● DESCRIPTION OF THE TASK
In the listing below, how many lines include "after"? Give the number and no other text.

● DATA SECTION

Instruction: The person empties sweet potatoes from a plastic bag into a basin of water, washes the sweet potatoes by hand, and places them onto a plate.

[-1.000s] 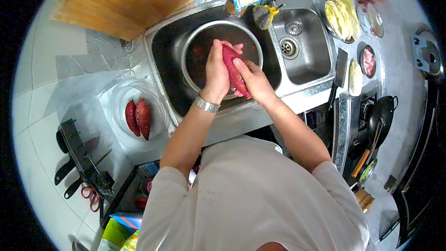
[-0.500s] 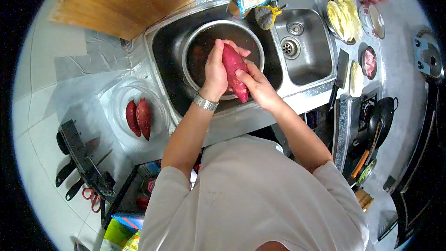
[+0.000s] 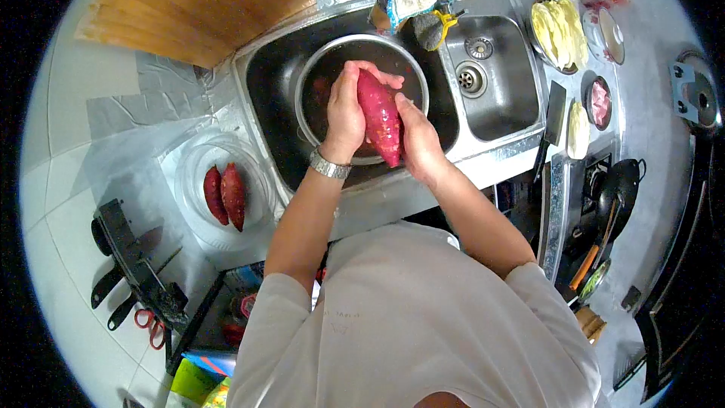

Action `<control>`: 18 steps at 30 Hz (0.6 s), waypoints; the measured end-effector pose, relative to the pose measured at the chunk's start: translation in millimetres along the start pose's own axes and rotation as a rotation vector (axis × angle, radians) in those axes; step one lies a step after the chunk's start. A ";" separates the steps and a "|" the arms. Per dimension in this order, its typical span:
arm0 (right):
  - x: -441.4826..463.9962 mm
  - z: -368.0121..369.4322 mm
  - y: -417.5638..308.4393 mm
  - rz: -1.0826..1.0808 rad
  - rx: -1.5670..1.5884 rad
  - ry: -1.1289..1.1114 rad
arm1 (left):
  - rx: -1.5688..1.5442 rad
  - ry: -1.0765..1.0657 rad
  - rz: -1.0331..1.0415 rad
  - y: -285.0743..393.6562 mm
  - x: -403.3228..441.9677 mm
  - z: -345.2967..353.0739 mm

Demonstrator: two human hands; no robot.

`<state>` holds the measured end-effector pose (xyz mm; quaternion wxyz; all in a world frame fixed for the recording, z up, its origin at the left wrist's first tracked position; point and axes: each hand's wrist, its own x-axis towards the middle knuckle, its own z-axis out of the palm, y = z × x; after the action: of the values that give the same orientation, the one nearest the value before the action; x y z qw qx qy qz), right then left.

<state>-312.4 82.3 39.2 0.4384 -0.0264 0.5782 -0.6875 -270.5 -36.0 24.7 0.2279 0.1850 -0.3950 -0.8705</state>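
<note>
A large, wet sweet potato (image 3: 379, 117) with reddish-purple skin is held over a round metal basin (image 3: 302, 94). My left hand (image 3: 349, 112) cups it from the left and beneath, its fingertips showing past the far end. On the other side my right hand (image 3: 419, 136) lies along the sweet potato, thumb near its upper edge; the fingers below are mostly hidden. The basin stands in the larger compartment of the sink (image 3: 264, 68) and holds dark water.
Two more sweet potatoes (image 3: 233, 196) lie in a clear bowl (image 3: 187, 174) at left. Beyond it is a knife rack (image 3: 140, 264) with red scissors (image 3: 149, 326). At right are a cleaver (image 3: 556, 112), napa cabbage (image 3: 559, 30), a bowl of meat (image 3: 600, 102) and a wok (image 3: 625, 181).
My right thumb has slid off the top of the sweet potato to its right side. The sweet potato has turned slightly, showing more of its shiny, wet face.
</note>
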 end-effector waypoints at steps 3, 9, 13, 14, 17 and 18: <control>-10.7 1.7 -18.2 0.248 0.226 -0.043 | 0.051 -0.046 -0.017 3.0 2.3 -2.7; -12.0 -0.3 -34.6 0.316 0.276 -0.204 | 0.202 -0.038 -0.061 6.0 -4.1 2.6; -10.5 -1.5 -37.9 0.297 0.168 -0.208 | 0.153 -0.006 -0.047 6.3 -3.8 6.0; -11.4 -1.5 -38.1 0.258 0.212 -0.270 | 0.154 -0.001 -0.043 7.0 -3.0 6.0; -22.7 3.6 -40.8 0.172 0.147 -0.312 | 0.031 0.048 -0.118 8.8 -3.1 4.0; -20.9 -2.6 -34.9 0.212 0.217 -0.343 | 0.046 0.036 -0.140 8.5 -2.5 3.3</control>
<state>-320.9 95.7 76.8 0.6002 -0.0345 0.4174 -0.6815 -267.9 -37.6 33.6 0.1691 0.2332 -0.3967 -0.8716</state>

● EXERCISE RESULT
2